What is required: Below are the entries; give again exactly the lines from the one mentioning "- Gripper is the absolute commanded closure" through the one mentioning "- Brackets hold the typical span", inclusive.

########

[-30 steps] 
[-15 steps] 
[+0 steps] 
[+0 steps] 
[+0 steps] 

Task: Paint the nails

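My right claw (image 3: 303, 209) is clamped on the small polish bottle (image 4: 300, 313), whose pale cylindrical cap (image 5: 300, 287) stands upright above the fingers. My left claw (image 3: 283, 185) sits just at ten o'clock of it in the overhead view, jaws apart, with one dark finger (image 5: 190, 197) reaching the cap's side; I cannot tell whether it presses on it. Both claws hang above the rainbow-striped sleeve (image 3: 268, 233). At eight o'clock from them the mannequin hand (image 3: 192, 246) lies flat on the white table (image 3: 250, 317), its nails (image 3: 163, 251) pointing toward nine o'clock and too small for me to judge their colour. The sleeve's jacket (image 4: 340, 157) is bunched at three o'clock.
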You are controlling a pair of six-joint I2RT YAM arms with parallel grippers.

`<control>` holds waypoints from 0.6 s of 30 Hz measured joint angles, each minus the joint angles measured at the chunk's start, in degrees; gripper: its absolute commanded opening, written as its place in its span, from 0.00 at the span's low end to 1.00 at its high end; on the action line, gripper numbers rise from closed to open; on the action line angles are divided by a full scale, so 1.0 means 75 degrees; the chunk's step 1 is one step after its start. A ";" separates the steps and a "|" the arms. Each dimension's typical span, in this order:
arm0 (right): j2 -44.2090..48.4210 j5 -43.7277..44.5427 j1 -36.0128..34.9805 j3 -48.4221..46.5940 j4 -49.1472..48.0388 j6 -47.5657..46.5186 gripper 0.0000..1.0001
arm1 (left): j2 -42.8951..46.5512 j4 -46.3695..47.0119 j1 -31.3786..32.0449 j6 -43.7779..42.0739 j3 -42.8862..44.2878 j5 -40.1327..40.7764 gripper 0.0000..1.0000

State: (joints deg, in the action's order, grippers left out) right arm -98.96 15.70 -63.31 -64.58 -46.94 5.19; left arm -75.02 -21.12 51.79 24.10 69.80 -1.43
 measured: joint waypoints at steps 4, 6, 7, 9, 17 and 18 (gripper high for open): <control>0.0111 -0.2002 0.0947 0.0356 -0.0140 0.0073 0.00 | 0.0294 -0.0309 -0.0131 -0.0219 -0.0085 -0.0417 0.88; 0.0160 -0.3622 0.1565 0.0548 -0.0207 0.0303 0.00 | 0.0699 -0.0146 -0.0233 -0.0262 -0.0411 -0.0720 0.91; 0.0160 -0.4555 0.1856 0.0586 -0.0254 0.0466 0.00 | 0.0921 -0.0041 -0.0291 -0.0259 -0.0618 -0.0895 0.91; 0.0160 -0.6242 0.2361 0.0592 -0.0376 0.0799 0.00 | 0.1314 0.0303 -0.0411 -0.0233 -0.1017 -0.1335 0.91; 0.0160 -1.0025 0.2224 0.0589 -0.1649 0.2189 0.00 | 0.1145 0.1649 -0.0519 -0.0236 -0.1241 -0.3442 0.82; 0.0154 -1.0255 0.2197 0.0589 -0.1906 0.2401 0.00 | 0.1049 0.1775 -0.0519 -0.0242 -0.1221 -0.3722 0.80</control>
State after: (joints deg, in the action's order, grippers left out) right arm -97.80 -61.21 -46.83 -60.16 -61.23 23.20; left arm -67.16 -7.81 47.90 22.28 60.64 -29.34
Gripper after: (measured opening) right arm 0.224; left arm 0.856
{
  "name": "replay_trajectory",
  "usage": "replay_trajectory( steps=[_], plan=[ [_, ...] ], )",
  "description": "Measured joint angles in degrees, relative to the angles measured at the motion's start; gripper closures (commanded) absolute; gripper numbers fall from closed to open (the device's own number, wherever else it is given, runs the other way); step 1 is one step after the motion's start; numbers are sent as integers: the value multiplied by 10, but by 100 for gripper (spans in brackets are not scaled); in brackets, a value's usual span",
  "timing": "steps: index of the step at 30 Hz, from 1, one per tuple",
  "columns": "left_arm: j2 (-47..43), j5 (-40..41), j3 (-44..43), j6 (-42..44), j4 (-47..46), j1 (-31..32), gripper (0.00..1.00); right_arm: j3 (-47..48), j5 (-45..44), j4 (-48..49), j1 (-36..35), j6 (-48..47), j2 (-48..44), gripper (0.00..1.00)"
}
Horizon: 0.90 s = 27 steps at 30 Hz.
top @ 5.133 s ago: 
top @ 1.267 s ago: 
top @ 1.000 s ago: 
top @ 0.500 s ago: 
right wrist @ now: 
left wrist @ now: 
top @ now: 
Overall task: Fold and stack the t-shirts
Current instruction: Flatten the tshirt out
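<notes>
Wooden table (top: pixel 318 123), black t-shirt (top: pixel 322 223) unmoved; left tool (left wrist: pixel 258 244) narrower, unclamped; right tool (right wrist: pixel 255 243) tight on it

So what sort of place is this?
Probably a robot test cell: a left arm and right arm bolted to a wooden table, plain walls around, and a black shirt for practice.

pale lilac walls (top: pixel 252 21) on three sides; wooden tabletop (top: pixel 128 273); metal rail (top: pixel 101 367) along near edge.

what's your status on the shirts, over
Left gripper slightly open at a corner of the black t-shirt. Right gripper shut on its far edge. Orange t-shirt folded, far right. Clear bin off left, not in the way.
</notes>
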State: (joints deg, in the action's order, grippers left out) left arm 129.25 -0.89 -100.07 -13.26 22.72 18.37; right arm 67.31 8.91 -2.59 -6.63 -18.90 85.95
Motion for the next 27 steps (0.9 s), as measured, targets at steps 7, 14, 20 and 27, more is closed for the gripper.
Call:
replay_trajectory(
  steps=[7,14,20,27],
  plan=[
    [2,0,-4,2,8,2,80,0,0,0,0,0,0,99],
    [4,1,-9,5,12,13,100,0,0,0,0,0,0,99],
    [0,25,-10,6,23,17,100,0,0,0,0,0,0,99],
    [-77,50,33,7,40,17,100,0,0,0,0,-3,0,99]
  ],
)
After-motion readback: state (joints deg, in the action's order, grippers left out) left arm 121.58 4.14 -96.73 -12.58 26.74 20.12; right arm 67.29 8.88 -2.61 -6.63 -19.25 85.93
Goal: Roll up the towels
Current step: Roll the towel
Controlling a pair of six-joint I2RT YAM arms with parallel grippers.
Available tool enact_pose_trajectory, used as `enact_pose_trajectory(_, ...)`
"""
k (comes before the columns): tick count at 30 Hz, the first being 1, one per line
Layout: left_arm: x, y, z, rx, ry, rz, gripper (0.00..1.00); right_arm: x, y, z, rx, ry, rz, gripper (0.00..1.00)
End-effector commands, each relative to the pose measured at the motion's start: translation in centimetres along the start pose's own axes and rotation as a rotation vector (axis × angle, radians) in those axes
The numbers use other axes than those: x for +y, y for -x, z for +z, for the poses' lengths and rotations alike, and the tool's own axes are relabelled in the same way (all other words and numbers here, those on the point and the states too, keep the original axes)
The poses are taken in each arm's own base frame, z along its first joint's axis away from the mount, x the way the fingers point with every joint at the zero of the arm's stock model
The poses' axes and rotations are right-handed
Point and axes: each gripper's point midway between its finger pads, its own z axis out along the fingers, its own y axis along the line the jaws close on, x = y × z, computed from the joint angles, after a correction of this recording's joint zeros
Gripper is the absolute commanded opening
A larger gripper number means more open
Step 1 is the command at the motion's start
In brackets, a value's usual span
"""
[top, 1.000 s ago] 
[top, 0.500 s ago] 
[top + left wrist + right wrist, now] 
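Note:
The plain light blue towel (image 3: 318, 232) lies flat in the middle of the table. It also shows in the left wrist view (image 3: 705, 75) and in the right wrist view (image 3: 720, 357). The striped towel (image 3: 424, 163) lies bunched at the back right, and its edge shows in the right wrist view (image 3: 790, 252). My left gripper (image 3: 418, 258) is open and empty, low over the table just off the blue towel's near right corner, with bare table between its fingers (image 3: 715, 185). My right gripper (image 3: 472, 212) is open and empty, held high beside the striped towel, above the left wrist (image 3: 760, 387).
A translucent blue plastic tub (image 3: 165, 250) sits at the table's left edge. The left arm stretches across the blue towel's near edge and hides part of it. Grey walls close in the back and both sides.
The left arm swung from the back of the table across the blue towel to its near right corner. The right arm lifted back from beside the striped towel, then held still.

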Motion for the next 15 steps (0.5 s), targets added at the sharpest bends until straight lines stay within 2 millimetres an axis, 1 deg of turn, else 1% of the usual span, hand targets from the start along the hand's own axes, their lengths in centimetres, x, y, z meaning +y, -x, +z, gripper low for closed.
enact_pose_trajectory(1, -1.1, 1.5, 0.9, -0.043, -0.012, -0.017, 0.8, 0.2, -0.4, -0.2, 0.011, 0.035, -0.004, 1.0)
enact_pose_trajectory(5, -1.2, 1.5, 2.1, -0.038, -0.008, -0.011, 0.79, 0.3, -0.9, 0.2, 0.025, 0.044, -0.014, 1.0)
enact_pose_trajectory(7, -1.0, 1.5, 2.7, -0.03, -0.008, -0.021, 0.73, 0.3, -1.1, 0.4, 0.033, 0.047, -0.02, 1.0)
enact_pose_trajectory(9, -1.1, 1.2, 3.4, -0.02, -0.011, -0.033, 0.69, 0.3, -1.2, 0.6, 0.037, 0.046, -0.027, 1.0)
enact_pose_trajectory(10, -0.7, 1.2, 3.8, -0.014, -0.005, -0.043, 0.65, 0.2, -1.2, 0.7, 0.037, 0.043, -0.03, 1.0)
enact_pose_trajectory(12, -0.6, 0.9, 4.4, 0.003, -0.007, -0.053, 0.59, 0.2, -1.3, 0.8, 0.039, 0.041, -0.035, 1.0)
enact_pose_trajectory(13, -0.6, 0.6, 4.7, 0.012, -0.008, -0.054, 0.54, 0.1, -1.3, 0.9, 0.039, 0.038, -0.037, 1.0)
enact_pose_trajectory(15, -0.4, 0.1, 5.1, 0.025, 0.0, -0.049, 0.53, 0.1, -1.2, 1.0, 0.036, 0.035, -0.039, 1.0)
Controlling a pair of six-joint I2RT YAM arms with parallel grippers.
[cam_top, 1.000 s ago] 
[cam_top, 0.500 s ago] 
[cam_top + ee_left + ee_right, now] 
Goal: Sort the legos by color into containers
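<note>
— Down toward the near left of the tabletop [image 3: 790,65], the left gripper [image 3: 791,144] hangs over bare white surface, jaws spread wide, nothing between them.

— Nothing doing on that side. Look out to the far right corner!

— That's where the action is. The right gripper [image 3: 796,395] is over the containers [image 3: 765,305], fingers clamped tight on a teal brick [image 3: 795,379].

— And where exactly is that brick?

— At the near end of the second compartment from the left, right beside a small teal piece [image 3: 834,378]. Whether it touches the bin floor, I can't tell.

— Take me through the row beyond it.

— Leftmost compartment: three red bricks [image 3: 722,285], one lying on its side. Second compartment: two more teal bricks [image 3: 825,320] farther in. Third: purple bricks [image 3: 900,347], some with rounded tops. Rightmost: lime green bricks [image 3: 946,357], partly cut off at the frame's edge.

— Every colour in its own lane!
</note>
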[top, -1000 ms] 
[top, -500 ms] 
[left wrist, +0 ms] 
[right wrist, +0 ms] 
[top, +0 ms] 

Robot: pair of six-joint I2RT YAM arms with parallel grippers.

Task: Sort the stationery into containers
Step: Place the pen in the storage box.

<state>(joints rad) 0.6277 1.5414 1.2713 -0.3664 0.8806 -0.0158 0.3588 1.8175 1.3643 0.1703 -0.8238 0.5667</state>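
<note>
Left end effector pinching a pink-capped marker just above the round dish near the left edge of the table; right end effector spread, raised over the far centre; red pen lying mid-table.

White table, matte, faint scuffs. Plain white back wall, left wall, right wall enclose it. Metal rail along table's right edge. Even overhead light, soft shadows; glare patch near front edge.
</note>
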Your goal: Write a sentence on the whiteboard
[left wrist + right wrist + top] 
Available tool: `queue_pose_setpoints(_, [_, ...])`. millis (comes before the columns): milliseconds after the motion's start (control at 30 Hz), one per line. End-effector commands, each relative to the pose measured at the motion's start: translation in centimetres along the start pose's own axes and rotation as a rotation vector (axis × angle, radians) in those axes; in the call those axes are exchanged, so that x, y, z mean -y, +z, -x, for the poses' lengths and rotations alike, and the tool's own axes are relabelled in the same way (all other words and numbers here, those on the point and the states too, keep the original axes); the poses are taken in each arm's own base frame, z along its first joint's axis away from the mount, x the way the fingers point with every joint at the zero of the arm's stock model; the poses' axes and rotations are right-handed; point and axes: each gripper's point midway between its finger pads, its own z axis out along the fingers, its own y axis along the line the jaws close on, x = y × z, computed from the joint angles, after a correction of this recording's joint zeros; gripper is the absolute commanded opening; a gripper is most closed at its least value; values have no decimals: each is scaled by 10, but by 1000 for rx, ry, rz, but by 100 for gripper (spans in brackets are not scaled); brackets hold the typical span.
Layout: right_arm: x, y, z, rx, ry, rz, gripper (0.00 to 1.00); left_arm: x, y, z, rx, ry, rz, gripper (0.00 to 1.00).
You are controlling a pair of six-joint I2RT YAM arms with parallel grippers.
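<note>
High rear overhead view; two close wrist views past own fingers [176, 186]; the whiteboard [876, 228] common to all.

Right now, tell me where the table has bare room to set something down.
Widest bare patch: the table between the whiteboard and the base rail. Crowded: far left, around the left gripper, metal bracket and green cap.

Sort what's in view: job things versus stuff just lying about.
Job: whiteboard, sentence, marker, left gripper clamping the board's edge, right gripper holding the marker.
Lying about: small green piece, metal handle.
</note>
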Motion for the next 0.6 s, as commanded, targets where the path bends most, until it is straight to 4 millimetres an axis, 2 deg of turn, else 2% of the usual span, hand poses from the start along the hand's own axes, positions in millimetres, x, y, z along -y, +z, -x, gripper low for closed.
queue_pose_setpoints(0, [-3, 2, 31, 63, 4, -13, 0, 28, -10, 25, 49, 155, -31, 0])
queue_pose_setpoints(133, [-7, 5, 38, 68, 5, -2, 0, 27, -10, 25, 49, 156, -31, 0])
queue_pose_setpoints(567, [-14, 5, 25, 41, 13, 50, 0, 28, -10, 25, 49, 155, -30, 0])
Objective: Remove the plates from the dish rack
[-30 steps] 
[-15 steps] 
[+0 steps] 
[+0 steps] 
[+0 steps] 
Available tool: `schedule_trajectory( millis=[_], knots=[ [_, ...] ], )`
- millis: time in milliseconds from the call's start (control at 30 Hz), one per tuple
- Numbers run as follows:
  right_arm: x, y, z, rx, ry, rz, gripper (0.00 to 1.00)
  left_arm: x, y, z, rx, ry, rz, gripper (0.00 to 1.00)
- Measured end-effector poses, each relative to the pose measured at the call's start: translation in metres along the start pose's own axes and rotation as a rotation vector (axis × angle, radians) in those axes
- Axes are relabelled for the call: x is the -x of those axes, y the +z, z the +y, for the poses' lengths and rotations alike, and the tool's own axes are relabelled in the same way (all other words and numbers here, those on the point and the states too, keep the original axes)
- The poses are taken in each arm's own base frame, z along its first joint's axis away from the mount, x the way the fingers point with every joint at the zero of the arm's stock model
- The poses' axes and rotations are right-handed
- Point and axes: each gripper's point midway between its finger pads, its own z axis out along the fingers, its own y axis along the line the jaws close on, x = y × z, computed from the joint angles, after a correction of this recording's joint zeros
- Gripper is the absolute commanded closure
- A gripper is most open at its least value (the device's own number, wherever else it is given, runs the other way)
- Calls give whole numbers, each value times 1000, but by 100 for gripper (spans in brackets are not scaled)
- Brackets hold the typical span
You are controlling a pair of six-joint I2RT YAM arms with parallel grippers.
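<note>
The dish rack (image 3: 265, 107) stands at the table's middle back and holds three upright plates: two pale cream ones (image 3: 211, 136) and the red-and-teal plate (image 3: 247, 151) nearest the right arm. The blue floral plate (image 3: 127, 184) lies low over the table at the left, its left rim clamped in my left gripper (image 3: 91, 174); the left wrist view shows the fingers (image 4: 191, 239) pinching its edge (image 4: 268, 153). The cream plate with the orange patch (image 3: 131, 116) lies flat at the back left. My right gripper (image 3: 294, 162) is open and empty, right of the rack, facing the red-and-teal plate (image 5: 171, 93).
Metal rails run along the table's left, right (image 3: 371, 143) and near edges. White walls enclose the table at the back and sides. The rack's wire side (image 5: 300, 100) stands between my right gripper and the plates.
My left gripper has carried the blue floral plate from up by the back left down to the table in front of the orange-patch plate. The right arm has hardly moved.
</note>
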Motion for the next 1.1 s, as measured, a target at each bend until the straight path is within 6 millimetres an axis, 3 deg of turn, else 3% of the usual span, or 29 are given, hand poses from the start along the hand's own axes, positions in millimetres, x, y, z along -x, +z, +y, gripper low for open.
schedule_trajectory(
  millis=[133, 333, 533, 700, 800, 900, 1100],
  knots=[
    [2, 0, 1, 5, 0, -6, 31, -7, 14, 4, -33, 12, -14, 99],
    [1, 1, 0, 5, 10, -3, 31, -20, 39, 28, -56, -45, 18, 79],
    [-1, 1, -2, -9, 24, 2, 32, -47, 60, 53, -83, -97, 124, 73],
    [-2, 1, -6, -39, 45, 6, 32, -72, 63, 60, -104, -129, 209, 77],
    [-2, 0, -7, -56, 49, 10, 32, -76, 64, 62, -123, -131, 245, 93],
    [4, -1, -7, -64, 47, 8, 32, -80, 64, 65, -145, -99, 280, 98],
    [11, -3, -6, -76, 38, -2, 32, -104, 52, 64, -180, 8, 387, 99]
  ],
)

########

Task solution:
- Gripper is the absolute commanded closure
- A gripper is most open at its least value (the device's own number, wherever else it is given, runs the other way)
- Calls give whole numbers, each value times 1000, but by 100 for gripper (spans in brackets are not scaled)
- Brackets hold the typical span

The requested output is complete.